Newman-Griffis Denis, Fosler-Lussier Eric
Department of Biomedical Informatics, University of Pittsburgh, Pittsburgh, Pennsylvania, USA.
Epidemiology & Biostatistics Section, Rehabilitation Medicine Department, National Institutes of Health Clinical Center, Bethesda, Maryland, USA.
Front Digit Health. 2021 Mar;3. doi: 10.3389/fdgth.2021.620828. Epub 2021 Mar 10.
Linking clinical narratives to standardized vocabularies and coding systems is a key component of unlocking the information in medical text for analysis. However, many domains of medical concepts, such as functional outcomes and social determinants of health, lack well-developed terminologies that can support effective coding of medical text. We present a framework for developing natural language processing (NLP) technologies for automated coding of medical information in under-studied domains, and demonstrate its applicability through a case study on physical mobility function. Mobility function is a component of many health measures, from post-acute care and surgical outcomes to chronic frailty and disability, and is represented as one domain of human activity in the International Classification of Functioning, Disability, and Health (ICF). However, mobility and other types of functional activity remain under-studied in the medical informatics literature, and neither the ICF nor commonly-used medical terminologies capture functional status terminology in practice. We investigated two data-driven paradigms, classification and candidate selection, to link narrative observations of mobility status to standardized ICF codes, using a dataset of clinical narratives from physical therapy encounters. Recent advances in language modeling and word embedding were used as features for established machine learning models and a novel deep learning approach, achieving a macro-averaged F-1 score of 84% on linking mobility activity reports to ICF codes. Both classification and candidate selection approaches present distinct strengths for automated coding in under-studied domains, and we highlight that the combination of (i) a small annotated data set; (ii) expert definitions of codes of interest; and (iii) a representative text corpus is sufficient to produce high-performing automated coding systems.
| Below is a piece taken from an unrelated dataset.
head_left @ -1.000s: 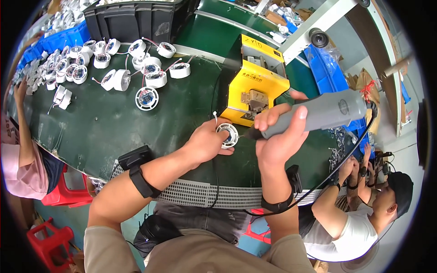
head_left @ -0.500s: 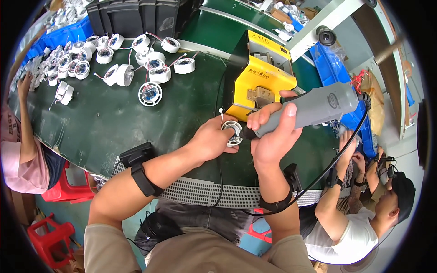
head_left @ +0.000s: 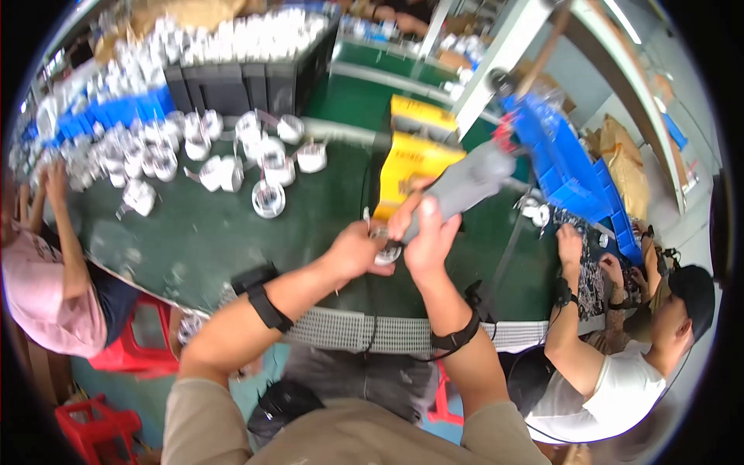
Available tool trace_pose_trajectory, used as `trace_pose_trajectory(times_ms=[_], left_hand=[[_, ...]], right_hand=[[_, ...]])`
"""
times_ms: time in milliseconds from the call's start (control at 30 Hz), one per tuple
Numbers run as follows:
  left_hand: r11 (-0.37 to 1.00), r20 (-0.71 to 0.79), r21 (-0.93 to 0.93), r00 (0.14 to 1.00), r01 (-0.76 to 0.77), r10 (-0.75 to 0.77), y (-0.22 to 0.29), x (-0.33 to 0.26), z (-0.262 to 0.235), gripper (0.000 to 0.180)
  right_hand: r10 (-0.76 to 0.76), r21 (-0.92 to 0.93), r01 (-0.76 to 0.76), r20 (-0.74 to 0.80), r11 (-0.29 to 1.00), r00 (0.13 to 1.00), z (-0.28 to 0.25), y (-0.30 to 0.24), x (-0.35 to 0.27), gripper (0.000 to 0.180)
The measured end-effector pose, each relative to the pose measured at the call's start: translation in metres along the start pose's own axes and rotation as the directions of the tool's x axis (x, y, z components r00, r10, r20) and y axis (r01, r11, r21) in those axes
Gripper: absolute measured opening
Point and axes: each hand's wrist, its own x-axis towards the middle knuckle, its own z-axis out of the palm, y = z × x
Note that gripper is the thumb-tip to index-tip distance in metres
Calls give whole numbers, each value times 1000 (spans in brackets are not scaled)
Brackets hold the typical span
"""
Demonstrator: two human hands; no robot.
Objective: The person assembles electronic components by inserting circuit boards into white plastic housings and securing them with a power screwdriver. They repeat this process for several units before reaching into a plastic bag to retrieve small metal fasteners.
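My left hand is closed on a small white round housing, holding it low over the green work surface. A grey electric screwdriver lies tilted in my right hand, whose fingers wrap its lower body. Its tip end points down at the housing; blur and my fingers hide whether they touch. Just beyond my hands stands a yellow box-shaped machine. Further left on the surface sits another white round housing, near several more with thin wires.
A black crate heaped with white parts stands at the back left, next to a blue bin. More blue bins are at the right. One person works at far left, another at right. Red stools stand below.
The view has tilted up and blurred, bringing more of the black crate into sight. My right hand and the screwdriver sit closer to my left hand, with the screwdriver angled more steeply.
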Motion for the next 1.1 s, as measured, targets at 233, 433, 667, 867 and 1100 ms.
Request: trace_pose_trajectory(times_ms=[233, 433, 667, 867, 1100], left_hand=[[592, -75, 784, 918, -188, 390, 33, -36, -34, 31], [25, -186, 964, 603, 265, 776, 29, -72, -83, 56], [-24, -147, 962, 588, 273, 796, 18, -84, -100, 60], [58, -39, 998, 530, -20, 847, 16, -96, -74, 52], [385, -314, 923, 566, -7, 763, 37, -129, -48, 34]], right_hand=[[6, -125, -27, -160, 992, 987, -18, -17, -15, 39], [43, -581, -53, -30, 812, 999, -43, -36, -30, 64], [-219, -330, 158, -158, 931, 963, -34, -118, 55, 26], [-427, -540, 330, -60, 774, 902, 33, -172, 291, 41], [-185, -849, 50, -57, 525, 981, -5, -160, 594, 76]])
This research has implications for continued development of language technologies to analyze functional status information, and the ongoing growth of NLP tools for a variety of specialized applications in clinical care and research.
将临床叙述与标准化词汇表和编码系统相链接,是解锁医学文本信息以进行分析的关键组成部分。然而,许多医学概念领域,如功能结局和健康的社会决定因素,缺乏能够支持有效编码医学文本的完善术语。我们提出了一个用于开发自然语言处理(NLP)技术的框架,以对研究较少领域的医学信息进行自动编码,并通过一项关于身体活动功能的案例研究来证明其适用性。活动功能是许多健康指标的一个组成部分,从急性后期护理和手术结局到慢性衰弱和残疾,并且在《国际功能、残疾和健康分类》(ICF)中被表示为人类活动的一个领域。然而,活动及其他类型的功能活动在医学信息学文献中仍研究不足,而且无论是ICF还是常用的医学术语在实践中都未涵盖功能状态术语。我们研究了两种数据驱动范式,即分类和候选选择,以将活动状态的叙述性观察与标准化的ICF编码相链接,使用了来自物理治疗会诊的临床叙述数据集。语言建模和词嵌入的最新进展被用作既定机器学习模型和一种新颖深度学习方法的特征,在将活动报告与ICF编码相链接方面实现了84%的宏平均F1分数。分类和候选选择方法在研究较少的领域进行自动编码时都具有明显优势,并且我们强调(i)一个小的带注释数据集;(ii)感兴趣编码的专家定义;以及(iii)一个有代表性的文本语料库的组合足以产生高性能的自动编码系统。这项研究对于持续开发用于分析功能状态信息的语言技术以及NLP工具在临床护理和研究中各种专门应用的持续增长具有重要意义。